- Born: Rebecca Thorogood 23 August 1843 London, England
- Died: 24 April 1944 (aged 100) Vicars Cross, Cheshire, England
- Occupation: Nurse
- Employer(s): Nightingale Training School at St Thomas's Hospital, Dundee Royal Infirmary, Glasgow Royal Infirmary
- Known for: Pioneering preliminary training for nurses

= Rebecca Strong =

British nurse 1843-1944

Rebecca Strong (23 August 1843 – 24 April 1944) was a British nurse who pioneered preliminary training for nurses.

== Early years and education ==
Rebecca Strong (née Thorogood) was born in Aldgate, East London on the 23 August 1843. Her father was the proprietor of the Blue Boar Inn. Married young and widowed by the age of twenty, Strong decided to go into a career in nursing and was accepted as one of the first probationers at the Nightingale Training School at St Thomas's Hospital, London in 1867. Strong continued her training at Winchester Hospital before moving to the British Army Hospital at Netley as part of a team of nurses selected to reorganise nursing at the hospital.

== Career ==
Strong was appointed matron of Dundee Royal Infirmary in 1874. She took up the post of matron, installed at the behest of Florence Nightingale at Glasgow Royal Infirmary in 1879. She was also encouraged to take up this post by William McEwen, a surgeon, who had been impressed by her work in Dundee.

While Strong was Matron at Glasgow Royal, she worked alongside two assistants, Miss Mackie and Miss Wood. They worked together to give further classroom education assisted by doctors from the medical and surgical specialities. Although this was worthwhile and appreciated by the nurses, their long working hours and little rest time made it difficult for the nurses to learn. Despite requests from Strong for better working conditions for the nurses this was too slow in being approved, which lead Strong to resign.

Apart from a period between 1885 and 1891 when she ran her own nursing home, she remained at Glasgow until she retired in 1907.

Strong was re-appointed Matron at the Royal Infirmary, Glasgow in 1891. This followed a speech by Sir William Macewen at the annual Glasgow Royal Infirmary meeting when he suggested that a preliminary nurse training programme could commence. He suggested that instruction in elementary anatomy, physiology and hygiene could be delivered at St Mungo’s College. Following completion of this, a second more practical course on Medical and Surgical nursing could be delivered on the wards.

In 1893 at Glasgow Royal Infirmary Strong started its first training school for nurses, based on Nightingale's model, and her methods were later widely adopted by the profession. The elementary anatomy, physiology and hygiene element was conducted over 3 months with an exam at the end.

Strong was a committed supporter for nurses having state registration. She was also President of the Scottish Nurses Association.

In 1929, when she was in her mid-80s, she addressed the International Council of Nurses in Montreal in Canada.

== Retirement 1927-1944 ==
In 1926 Strong, along with others including Mrs Bedford Fenwick, became involved in setting up the British College of Nurses, which focused on postgraduate nurse education.

Strong moved to Edinburgh in 1930. She moved back to Glasgow in 1939 and remained there until her home was destroyed by a bomb in March 1941. She then moved to stay with her great-nephew in Chester.

== Awards ==
In the 1939 New Year Honours Strong was appointed an Officer of the Order of the British Empire (OBE).

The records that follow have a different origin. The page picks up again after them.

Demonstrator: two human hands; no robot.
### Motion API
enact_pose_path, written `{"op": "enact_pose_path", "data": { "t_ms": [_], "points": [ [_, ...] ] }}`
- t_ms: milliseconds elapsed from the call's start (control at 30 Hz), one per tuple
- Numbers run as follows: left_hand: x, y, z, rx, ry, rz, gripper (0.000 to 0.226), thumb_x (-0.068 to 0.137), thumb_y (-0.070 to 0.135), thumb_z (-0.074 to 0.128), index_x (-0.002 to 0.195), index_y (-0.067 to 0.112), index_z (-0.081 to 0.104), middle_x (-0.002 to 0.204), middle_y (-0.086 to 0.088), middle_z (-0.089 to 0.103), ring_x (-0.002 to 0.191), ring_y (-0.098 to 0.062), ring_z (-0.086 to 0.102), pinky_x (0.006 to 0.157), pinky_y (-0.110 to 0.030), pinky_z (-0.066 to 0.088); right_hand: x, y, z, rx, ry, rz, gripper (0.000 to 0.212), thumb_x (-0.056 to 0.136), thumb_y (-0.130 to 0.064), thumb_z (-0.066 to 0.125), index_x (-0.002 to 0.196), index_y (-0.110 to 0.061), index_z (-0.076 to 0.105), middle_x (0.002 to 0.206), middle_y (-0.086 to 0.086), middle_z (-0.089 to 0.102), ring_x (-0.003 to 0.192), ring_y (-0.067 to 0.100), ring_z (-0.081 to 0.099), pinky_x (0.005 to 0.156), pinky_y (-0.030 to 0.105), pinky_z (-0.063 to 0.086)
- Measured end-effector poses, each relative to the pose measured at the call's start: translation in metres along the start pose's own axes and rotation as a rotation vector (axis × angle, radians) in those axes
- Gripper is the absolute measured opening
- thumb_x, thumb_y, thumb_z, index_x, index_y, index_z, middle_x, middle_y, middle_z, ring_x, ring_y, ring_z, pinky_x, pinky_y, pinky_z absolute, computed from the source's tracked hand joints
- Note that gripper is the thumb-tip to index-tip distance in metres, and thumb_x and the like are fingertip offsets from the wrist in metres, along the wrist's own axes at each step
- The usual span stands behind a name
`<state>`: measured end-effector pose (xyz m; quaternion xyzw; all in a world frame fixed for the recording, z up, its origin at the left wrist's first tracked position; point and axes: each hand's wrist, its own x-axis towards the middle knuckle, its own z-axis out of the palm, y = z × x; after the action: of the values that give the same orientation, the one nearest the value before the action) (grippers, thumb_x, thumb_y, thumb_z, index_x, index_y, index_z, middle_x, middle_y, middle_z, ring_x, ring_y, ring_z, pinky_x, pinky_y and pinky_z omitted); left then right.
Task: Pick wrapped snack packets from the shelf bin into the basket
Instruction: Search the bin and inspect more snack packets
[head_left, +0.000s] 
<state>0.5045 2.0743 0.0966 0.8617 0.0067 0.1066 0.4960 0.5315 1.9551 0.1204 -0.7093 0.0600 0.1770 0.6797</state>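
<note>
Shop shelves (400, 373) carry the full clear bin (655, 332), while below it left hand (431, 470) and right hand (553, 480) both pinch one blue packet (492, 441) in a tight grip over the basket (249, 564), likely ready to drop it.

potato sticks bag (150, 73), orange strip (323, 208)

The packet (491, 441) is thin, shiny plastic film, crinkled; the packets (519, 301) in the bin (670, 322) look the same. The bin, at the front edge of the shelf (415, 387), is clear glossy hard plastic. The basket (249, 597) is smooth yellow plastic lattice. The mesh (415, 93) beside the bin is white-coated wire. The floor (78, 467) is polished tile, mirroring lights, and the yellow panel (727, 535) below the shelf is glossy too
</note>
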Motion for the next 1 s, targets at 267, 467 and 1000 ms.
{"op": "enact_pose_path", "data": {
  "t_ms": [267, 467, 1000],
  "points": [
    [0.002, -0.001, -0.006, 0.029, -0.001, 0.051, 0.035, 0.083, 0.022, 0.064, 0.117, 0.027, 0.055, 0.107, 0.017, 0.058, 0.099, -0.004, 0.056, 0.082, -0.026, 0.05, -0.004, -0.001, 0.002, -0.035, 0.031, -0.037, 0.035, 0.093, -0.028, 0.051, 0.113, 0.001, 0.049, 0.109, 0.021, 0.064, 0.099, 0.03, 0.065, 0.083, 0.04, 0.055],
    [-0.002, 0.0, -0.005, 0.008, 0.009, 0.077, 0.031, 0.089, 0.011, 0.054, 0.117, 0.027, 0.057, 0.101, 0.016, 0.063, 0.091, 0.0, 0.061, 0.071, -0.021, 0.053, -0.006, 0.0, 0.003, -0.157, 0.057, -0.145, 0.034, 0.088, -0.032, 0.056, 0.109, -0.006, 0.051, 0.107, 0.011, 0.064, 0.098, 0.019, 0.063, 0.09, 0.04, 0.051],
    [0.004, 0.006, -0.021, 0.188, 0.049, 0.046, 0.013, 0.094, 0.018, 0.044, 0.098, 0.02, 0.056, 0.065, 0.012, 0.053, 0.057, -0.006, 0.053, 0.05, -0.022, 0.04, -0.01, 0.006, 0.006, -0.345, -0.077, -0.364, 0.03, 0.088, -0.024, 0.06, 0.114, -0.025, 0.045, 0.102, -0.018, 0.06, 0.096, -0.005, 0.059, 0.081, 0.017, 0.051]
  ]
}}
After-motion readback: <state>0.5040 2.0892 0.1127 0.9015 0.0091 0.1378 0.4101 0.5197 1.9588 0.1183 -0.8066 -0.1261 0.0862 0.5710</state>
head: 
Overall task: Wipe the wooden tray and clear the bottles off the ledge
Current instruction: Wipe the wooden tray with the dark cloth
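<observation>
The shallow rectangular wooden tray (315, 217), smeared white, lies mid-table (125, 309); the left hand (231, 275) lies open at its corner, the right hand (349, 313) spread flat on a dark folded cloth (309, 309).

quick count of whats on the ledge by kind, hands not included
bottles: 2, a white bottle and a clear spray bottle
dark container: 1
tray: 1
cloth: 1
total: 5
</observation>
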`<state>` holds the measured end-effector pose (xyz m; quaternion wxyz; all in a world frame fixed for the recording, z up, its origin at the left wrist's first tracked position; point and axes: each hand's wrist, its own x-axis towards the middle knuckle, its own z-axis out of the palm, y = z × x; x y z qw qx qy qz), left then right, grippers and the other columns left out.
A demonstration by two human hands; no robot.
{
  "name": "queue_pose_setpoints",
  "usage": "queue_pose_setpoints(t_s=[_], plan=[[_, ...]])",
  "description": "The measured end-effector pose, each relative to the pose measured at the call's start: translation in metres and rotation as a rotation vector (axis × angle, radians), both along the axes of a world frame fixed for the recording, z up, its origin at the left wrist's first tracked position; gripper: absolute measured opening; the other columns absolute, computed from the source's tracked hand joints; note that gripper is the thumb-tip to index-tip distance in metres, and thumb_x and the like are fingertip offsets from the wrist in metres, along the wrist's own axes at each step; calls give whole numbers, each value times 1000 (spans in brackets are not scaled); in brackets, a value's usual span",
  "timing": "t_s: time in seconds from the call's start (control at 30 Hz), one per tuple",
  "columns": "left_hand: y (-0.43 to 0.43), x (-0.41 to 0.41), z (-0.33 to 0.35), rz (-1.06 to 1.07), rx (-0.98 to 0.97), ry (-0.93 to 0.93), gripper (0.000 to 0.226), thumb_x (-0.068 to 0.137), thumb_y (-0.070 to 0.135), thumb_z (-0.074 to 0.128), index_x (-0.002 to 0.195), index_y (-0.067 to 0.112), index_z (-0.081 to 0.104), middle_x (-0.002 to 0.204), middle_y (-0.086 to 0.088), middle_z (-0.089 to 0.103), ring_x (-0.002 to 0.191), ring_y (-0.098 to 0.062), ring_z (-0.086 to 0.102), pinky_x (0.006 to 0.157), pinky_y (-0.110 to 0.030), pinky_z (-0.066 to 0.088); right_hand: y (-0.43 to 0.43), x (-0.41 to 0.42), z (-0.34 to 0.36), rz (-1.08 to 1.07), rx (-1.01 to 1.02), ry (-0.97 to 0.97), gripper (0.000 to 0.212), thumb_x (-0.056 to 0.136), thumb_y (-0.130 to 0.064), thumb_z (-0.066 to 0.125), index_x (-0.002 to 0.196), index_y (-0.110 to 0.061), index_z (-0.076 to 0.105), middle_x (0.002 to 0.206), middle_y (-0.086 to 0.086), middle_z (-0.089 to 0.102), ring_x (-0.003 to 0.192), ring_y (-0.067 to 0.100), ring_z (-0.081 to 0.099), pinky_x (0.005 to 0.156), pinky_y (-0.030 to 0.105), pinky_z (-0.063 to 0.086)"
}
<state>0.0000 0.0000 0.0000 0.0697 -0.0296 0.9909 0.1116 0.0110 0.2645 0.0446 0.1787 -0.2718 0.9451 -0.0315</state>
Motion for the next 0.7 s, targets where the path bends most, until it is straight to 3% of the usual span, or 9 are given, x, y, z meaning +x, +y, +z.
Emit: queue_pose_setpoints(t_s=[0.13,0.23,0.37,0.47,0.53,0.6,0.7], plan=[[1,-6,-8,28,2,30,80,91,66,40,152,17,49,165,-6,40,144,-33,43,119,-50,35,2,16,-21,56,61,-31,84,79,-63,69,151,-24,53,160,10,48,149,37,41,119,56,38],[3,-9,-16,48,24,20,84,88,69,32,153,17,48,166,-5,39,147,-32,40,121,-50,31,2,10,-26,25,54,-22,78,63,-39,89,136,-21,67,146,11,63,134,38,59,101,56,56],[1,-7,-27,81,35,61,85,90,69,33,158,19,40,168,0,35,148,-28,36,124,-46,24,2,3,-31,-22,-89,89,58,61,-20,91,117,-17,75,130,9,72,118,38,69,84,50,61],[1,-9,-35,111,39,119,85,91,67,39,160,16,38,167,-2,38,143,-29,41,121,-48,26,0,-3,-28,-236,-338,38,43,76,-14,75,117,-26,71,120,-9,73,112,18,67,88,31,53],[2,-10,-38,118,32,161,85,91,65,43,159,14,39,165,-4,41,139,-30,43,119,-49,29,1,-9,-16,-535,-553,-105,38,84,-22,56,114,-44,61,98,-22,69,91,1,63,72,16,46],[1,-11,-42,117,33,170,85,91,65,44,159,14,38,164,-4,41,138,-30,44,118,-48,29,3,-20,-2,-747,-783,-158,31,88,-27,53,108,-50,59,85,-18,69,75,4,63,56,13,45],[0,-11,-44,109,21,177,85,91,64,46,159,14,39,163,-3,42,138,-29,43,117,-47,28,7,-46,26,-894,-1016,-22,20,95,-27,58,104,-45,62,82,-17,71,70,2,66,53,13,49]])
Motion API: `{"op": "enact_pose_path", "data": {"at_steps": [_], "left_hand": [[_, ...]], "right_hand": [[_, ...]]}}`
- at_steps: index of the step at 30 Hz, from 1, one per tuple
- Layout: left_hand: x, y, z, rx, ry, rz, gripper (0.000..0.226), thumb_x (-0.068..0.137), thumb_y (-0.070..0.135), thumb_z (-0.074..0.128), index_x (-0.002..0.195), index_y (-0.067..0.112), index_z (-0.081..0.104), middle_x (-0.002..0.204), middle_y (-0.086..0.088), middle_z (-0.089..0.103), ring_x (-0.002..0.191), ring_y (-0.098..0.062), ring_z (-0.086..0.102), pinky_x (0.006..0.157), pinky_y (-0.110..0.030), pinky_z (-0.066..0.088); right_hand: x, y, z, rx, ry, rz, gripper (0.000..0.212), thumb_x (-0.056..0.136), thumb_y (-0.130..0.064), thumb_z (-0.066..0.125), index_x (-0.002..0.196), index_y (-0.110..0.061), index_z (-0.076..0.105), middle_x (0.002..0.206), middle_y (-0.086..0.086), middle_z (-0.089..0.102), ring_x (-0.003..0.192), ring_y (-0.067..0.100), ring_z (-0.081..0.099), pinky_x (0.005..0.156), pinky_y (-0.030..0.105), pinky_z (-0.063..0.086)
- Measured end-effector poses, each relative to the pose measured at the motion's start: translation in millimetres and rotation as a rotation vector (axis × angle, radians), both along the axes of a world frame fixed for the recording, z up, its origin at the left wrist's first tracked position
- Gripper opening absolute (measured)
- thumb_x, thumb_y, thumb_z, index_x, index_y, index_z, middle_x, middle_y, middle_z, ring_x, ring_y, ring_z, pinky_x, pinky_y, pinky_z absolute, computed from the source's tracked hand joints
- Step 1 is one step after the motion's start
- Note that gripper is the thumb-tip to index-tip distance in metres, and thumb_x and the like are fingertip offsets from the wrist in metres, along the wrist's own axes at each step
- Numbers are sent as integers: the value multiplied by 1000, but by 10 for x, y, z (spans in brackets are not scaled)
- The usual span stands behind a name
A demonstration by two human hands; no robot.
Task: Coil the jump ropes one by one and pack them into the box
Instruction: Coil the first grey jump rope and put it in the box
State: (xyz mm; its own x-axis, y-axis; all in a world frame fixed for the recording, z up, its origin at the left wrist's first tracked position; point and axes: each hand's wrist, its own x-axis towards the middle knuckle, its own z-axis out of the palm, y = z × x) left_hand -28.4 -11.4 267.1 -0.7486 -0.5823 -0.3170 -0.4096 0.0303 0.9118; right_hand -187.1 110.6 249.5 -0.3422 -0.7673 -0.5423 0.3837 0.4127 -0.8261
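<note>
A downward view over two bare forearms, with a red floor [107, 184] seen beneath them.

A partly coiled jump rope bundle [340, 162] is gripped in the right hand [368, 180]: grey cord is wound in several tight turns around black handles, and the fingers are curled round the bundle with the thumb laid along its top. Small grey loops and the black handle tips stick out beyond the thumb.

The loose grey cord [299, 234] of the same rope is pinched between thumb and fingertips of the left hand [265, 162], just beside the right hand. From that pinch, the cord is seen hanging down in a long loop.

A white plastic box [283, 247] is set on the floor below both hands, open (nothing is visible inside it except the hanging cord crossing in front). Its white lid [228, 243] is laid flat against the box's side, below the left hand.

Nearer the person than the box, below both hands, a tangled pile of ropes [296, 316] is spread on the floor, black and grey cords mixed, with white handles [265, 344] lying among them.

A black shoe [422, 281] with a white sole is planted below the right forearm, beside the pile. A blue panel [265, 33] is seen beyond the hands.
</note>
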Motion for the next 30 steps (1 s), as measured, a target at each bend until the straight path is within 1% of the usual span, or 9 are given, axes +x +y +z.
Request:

On her 100th birthday in 1943, the King and Queen sent her a telegram that congratulated her on her distinguished services to the nursing profession. Queen Mary sent her a letter and signed portrait of herself. She was also presented with a number of illuminated address including ones from the Nightingale Fellowship, Glasgow Royal Infirmary and the Scottish Nurses Club.

== Family ==
Strong had one daughter, Annie Ellen. Annie Ellen married an Austrian engineer, Adolphus Geyer, in 1886 and they had five children. Geyer became a pastor of the Lutheran church in Glasgow as well as an accomplished medical photographer. Two of their children became doctors and one daughter (Annie) did her nurse training at the Glasgow Royal Infirmary at the same place her grandmother developed the nurse training programme.

== Death and commemoration ==
Strong died aged 100 on 26 April 1944 at Vicars Cross in Cheshire where she had lived since 1941.

Rebecca Strong is commemorated by a plaque opposite the gates of the former Dundee Royal Infirmary.